Even if cover crops can, in theory, add carbon to soil, it’s far from clear that the way they’re being deployed in practice is benefiting the climate. Many scientists want stronger evidence before endorsing cover crops as a climate solution.

“We need to be cautious based on some disappointing data we get from research experiments,” says Humberto Blanco-Canqui, a soil scientist at the University of Nebraska-Lincoln who conducted the review. “Planting cover crops is better than not doing anything, obviously, but expecting large changes in carbon may not happen.”

One thing that’s not in doubt: Agriculture is responsible for around 10 percent of U.S. emissions and a quarter of emissions globally. An estimated 133 billion tons of carbon, roughly a fourth of all carbon emitted by humans since the Industrial Revolution, has been lost from soils globally.

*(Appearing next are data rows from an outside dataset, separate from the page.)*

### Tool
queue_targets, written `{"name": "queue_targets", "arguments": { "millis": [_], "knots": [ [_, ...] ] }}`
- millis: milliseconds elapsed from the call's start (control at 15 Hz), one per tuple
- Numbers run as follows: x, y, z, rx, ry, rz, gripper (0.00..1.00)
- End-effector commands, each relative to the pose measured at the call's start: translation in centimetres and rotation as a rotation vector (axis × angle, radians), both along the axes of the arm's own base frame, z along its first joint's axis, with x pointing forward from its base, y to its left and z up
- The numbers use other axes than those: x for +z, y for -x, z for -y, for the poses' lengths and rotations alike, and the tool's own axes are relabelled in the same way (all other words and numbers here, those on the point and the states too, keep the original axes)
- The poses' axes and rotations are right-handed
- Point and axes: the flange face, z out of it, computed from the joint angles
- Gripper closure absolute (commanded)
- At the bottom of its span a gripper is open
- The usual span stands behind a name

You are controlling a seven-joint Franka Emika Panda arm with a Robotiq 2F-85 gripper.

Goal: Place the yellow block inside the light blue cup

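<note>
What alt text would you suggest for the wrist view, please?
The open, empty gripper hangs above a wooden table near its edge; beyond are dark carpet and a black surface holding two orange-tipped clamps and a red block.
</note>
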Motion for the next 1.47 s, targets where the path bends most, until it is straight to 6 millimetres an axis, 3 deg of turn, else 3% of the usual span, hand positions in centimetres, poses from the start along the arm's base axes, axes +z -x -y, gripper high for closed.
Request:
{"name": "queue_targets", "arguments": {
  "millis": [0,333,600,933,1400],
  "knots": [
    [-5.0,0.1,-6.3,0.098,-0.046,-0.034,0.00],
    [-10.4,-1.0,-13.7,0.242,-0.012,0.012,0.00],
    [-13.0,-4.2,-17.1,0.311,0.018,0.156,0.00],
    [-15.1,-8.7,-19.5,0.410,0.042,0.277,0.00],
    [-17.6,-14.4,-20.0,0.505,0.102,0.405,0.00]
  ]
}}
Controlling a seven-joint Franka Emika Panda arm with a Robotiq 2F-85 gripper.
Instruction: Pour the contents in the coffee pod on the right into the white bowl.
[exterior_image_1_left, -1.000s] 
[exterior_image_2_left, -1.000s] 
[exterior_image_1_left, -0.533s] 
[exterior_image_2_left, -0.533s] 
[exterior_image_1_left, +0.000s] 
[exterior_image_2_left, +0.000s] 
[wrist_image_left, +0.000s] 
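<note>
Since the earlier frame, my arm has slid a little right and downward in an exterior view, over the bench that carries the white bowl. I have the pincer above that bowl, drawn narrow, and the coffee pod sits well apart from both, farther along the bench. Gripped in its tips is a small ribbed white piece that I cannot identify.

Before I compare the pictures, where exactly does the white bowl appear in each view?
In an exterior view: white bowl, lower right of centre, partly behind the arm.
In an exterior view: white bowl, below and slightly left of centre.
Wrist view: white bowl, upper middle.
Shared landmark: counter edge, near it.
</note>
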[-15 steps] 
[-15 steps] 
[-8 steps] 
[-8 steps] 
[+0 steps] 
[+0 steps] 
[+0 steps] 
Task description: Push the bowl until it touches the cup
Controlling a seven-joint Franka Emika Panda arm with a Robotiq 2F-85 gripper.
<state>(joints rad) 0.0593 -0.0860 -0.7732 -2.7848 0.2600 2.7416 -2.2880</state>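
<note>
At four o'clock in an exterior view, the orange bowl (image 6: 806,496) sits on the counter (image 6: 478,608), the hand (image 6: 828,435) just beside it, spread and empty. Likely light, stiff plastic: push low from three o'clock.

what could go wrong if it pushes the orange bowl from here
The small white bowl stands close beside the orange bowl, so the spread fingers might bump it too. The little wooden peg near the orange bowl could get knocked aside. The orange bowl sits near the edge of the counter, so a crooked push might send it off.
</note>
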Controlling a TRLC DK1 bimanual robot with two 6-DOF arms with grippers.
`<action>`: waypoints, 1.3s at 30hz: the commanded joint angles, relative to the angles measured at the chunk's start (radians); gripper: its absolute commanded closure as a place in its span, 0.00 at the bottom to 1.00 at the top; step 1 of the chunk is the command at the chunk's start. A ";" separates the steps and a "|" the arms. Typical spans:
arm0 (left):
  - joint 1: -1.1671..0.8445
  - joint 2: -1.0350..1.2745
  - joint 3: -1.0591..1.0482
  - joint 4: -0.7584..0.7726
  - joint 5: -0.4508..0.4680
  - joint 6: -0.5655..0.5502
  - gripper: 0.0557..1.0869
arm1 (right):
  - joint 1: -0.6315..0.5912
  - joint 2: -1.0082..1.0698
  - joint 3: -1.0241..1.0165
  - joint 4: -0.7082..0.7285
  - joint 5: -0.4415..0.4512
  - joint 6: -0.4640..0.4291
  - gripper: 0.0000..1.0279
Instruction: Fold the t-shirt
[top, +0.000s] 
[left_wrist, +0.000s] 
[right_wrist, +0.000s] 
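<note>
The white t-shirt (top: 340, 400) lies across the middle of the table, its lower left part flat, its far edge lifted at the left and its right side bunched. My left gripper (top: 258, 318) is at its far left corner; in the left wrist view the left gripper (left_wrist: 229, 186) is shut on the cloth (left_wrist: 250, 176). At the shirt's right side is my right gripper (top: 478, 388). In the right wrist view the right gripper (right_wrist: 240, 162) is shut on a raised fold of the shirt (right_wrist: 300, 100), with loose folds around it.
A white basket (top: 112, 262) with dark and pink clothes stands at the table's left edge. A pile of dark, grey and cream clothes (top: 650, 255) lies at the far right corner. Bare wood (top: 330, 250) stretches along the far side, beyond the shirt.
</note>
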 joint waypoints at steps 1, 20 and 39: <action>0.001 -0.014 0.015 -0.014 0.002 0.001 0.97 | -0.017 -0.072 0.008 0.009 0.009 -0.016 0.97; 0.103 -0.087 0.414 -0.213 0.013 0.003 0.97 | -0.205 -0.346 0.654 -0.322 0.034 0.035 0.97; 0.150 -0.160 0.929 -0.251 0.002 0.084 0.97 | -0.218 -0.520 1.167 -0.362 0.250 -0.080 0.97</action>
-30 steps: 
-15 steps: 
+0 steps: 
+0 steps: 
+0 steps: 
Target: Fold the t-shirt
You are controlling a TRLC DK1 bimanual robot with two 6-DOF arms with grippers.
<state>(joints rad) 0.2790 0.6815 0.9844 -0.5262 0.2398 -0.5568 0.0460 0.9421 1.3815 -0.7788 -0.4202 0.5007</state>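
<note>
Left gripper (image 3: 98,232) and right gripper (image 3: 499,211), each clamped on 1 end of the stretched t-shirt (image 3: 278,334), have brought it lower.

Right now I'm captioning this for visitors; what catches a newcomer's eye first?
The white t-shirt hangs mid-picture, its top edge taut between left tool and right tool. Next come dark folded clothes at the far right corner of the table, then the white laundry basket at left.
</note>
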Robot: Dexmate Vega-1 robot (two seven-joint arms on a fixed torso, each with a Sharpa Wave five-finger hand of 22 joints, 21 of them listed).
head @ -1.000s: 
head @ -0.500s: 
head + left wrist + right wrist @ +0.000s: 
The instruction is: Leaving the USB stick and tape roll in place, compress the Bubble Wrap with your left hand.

The growing recognition of agriculture’s climate problem has birthed a regenerative agriculture movement backed by scientists, private companies, the UN, and celebrities like Woody Harrelson and Rosario Dawson. All promote the idea that farmers could replenish their soils with that lost carbon, building soil health and a better climate at the same time. Also on board is President Biden, who in a 2021 speech to Congress extolled the idea of “farmers planting cover crops, so they can reduce carbon dioxide in the air and get paid for doing it.”

But the experience with another climate-smart practice — no-till or reduced-tillage farming — which many hoped could draw down large amounts of carbon dioxide, offers a cautionary tale. Those hopes were largely dashed when several studies in the late 2000s and early 2010s found that no-till often doesn’t add carbon to the soil; instead, it seems to mostly concentrate existing carbon near the soil surface. While reducing tillage can protect topsoil from erosion and improve soil health, scientists have grown less optimistic about its potential as a climate solution.